Ronnie is released from prison and moves into the neighbourhood much to the chagrin of Larry (Noah Emmerich), a former cop dismissed from the force after accidentally killing an unarmed kid. In order to distract himself from his own guilt and loneliness, he goes on an all-out crusade against Ronnie plastering the neighbourhood with his picture and staking out his house at night.
If there is a major flaw in "Little Children" it's that the disparate plot strands never come together into a coherent narrative. Field never quite wrangles all the characters into any kind of shape which becomes clear by the third act which feels more like a meandering collection of scenes than a climax.

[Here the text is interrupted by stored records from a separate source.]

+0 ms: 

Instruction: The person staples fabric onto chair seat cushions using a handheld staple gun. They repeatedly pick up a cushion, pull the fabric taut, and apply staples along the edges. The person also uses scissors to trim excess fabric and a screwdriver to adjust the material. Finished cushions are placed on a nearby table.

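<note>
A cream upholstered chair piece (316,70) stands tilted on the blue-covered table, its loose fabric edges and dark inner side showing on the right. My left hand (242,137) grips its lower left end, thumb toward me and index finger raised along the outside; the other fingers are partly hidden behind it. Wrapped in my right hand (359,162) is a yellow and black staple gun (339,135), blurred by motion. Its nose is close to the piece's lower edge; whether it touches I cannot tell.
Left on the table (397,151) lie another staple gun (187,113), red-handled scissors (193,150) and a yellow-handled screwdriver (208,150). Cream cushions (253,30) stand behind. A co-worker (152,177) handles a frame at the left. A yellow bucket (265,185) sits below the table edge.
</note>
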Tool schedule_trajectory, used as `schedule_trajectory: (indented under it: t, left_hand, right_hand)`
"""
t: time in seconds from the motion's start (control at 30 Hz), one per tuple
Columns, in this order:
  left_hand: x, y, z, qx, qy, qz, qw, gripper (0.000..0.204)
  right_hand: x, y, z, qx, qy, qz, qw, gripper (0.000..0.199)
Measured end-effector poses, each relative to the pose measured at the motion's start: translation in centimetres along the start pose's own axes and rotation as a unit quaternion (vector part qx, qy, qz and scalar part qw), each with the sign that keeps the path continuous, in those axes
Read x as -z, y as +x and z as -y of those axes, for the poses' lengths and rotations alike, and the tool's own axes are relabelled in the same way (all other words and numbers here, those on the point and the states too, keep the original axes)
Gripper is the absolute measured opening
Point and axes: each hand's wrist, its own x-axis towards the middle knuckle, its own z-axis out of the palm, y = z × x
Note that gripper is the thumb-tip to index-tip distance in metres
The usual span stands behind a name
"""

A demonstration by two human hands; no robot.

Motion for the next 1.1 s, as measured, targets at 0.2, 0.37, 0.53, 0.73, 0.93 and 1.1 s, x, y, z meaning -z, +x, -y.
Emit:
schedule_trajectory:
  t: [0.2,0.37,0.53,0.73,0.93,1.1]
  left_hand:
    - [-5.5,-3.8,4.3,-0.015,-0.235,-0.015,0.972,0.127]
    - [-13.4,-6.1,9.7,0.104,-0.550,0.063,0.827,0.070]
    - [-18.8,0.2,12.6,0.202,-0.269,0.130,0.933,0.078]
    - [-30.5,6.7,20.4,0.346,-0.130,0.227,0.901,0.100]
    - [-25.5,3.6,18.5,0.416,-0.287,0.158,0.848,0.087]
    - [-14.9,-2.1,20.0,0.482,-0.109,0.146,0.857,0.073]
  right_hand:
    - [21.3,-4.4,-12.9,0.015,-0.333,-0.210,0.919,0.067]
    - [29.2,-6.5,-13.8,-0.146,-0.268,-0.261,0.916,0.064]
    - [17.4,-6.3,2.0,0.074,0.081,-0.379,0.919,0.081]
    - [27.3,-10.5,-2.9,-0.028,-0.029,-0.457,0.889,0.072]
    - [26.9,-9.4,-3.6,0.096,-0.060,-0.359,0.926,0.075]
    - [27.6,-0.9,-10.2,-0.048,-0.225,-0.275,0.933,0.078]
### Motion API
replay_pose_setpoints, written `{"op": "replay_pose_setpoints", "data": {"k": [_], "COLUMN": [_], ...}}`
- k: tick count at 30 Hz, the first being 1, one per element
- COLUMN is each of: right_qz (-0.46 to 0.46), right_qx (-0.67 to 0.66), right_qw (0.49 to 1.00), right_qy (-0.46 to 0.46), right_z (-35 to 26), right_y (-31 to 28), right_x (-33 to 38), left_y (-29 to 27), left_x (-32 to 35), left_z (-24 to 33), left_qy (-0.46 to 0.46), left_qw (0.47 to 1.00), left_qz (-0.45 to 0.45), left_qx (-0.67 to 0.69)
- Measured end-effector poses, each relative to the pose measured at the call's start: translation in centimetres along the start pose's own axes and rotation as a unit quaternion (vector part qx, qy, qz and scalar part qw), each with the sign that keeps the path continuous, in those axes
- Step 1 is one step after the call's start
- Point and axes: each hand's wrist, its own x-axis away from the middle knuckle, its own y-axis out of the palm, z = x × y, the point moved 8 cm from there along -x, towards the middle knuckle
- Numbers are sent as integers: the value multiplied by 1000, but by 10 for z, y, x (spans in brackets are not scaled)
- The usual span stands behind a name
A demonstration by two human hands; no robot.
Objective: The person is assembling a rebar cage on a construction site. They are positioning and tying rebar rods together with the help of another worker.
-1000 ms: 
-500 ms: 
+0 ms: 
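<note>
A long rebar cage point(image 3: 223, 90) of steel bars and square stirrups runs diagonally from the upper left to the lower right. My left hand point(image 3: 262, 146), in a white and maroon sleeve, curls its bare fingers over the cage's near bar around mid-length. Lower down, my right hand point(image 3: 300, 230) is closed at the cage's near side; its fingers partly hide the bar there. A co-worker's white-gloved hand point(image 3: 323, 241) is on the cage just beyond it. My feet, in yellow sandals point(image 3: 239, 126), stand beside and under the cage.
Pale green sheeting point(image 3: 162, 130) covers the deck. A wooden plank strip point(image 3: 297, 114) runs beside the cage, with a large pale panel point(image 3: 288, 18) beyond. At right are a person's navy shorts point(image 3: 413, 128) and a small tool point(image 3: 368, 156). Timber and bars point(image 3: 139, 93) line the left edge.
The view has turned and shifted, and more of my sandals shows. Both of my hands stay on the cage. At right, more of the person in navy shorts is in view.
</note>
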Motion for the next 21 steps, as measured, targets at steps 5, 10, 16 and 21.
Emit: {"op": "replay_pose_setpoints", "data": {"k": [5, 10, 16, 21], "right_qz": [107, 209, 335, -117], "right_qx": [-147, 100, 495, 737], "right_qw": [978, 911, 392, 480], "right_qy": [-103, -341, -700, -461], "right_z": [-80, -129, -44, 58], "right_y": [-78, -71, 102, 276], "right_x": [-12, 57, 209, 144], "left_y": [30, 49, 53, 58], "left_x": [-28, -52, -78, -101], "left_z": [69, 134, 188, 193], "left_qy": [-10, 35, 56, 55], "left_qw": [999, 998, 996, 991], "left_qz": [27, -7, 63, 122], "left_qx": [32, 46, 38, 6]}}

But what scenes they are! The film is based on a novel by Tom Perrotta whose distinctive authorial voice shines through the film. He's a master at zeroing in on the most unusual, bizarre elements of everyday life and then making them relatable. His characters are kooky, irrational, and stereotypical but he has such a deep understanding of them that they leap off the page as fully fleshed-out, complex, and recognisable human beings.

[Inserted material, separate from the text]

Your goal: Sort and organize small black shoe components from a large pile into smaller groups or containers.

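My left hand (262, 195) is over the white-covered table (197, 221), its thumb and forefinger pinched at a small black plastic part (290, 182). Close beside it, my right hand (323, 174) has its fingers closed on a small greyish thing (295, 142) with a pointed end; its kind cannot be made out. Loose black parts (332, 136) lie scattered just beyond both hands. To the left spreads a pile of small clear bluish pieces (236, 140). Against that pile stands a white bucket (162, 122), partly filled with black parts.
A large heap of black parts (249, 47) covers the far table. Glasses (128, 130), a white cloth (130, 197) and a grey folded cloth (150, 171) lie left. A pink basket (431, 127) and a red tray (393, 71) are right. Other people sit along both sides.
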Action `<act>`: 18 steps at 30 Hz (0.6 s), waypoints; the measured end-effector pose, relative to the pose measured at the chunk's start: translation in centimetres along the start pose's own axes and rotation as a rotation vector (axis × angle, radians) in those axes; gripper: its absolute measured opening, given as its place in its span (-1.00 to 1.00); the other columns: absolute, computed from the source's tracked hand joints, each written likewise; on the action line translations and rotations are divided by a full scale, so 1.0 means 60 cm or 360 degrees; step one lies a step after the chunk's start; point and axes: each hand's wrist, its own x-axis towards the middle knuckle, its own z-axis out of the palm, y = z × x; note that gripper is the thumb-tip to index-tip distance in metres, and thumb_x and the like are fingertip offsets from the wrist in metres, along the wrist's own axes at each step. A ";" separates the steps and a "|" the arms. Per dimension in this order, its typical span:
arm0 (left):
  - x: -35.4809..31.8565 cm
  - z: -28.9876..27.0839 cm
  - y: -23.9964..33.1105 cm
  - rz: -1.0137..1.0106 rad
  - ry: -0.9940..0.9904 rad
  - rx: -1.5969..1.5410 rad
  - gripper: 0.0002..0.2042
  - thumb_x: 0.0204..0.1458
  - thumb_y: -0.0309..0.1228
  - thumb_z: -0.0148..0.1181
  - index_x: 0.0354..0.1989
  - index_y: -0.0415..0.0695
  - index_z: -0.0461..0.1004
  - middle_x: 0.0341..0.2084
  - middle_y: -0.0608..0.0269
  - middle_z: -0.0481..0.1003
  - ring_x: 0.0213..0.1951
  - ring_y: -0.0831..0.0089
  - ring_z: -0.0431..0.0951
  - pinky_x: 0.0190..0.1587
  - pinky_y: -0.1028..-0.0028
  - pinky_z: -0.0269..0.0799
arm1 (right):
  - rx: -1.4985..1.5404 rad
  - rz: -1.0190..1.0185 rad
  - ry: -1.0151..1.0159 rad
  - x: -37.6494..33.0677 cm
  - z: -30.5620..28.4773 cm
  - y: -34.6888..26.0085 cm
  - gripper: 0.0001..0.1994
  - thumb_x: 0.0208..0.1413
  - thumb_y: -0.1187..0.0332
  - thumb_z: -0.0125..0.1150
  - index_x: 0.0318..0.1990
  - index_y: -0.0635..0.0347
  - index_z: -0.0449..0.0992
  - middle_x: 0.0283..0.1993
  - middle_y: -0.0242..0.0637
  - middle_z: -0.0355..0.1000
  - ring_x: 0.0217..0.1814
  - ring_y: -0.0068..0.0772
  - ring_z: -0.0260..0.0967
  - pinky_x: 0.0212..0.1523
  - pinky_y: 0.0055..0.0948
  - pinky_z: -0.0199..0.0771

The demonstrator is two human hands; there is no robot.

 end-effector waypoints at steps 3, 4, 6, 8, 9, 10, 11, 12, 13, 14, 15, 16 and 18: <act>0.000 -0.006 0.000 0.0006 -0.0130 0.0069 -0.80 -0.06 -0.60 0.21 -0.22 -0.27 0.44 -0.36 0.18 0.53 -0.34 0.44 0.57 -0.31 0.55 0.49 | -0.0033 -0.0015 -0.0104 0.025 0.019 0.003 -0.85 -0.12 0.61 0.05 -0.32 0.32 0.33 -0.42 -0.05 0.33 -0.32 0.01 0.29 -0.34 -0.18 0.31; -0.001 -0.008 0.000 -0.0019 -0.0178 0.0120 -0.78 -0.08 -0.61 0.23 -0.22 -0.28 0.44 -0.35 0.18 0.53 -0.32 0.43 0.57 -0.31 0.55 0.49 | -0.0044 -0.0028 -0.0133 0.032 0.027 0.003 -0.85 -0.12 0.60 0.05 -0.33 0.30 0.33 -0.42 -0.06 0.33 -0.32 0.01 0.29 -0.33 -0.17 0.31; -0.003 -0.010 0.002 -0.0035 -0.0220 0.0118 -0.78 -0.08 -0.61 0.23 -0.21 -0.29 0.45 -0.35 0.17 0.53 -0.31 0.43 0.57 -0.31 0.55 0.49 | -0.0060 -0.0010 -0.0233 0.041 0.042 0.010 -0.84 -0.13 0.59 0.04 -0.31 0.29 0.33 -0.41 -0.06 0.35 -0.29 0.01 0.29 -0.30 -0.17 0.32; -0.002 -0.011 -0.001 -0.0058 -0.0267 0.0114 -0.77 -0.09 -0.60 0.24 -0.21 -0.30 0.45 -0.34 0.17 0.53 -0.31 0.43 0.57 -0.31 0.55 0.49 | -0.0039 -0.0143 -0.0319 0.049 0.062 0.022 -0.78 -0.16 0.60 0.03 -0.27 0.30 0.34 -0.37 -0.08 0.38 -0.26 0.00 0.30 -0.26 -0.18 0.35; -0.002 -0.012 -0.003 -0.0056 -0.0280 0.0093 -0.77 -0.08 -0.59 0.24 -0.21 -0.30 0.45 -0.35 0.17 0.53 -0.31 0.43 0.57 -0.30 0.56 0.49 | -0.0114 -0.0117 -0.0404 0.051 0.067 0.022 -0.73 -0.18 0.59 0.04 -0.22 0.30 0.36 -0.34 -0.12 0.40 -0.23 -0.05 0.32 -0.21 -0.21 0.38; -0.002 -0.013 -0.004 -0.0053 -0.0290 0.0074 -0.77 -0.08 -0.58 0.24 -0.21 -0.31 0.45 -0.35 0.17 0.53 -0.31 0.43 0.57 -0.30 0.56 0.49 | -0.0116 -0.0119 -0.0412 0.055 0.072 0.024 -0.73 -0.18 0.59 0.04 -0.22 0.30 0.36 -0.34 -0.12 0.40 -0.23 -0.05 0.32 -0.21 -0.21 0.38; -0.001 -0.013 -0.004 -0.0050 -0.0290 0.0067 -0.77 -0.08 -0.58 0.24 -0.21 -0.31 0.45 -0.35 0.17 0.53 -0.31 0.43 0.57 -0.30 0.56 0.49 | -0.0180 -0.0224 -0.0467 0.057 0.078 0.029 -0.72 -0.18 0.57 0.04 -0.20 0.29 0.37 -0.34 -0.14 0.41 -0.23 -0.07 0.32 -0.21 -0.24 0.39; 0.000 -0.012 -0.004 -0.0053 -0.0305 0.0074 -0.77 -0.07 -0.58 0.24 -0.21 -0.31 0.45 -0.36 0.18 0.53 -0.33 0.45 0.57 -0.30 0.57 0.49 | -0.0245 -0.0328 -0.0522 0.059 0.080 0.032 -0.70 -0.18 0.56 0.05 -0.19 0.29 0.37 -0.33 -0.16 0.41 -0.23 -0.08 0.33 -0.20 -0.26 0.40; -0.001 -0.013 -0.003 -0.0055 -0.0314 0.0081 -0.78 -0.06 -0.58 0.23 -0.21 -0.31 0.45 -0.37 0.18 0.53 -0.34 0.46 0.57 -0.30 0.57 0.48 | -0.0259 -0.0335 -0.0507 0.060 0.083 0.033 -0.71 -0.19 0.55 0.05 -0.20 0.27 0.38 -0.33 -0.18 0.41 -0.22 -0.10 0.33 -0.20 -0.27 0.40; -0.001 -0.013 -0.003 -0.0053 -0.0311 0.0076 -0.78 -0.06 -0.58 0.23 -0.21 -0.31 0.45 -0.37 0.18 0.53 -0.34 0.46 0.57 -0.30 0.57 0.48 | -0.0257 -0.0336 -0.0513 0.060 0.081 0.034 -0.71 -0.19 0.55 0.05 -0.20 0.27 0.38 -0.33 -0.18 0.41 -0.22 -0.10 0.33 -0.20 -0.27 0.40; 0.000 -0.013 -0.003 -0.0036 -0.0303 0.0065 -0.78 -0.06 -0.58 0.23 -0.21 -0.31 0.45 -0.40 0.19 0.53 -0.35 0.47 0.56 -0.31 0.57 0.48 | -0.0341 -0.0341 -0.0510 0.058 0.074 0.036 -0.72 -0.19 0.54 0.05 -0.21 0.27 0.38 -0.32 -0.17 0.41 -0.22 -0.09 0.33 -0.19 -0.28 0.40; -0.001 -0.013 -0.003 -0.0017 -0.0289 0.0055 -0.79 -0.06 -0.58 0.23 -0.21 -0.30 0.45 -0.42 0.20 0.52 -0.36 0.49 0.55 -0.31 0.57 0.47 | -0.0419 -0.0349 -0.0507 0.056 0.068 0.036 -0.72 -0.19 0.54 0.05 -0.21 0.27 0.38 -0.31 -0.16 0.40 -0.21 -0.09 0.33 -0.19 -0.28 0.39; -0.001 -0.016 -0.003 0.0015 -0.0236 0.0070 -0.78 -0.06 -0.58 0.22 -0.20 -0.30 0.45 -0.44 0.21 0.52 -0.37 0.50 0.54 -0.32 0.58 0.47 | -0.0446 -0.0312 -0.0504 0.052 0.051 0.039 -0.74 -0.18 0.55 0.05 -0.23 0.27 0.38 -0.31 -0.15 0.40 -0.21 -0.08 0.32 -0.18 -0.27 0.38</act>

Todd Field does a great job of emulating Perrotta's witty style on screen. "Little Children" has quite a different style than Field's other films. It is funnier and livelier with an almost surrealist edge. Look at the scenes following the neighbourhood football night league. The hilariously epic shots of sweaty, towering suburbanites who gather every week to imagine themselves as Olympic athletes while their wheelchair-bound coach shouts homophobic slurs at them through a bullhorn. You'll never find scenes like that in "In the Bedroom".
As deliciously funny as "Little Children" is there's a melancholic tone of sadness running throughout it. That's the Todd Field touch. All of these characters act like idiots because they are deeply dissatisfied with how their lives turned out. Sarah wanted to be an academic, Brad had dreams of a football career, all Larry ever wanted to be was a cop, and May hoped her boy would grow into a decent man. Now that their hopes have been quashed, all they have left are these flights of fancy and petty little obsessions to wile away the long summer days.
Like all the Todd Field films, "Little Children" features an ensemble of superb performances. Kate Winslet, Patrick Wilson, Jackie Earle Haley, and Noah Emmerich are the film's leads (or at least the closest this film has to leads) and deserve to share the credit for the film's success with Field and Perrotta. However, my attention was often drawn to the miniatures that are peppered throughout this movie. Small roles played with astute precision by brilliant and often overlooked character actors.
I already mentioned the wonderful, scene-stealing turn by Phyllis Somerville as Ronnie's mother. I'd also like to mention other great actors who show up for a scene or two such as Jane Adams who appears in one of the film's most memorable and most shocking scenes as a date Ronnie's mother arranges for him. Another great small character is Sarah's husband played by Gregg Edelman who spends his days locked up in his office sniffing the panties he bought from a porn star online. Last but not least, there's a solid turn from Jennifer Connelly as Brad's rarely-seen wife. There's a close-up towards the end of "Little Children" which I won't spoil but which is one of the best bits of acting Connelly has ever done in her rich career.
"Little Children" is not quite as emotional and riveting as "In the Bedroom" nor as disturbingly form-bending as "Tar" but it is still sharply observed, funny, sad, and deeply sympathetic which is the quality that I enjoyed the most. This is not the kind of satire that mocks its characters. It pulls for them, rooting that they do manage to escape the prisons of their existence even if it does know that they never will.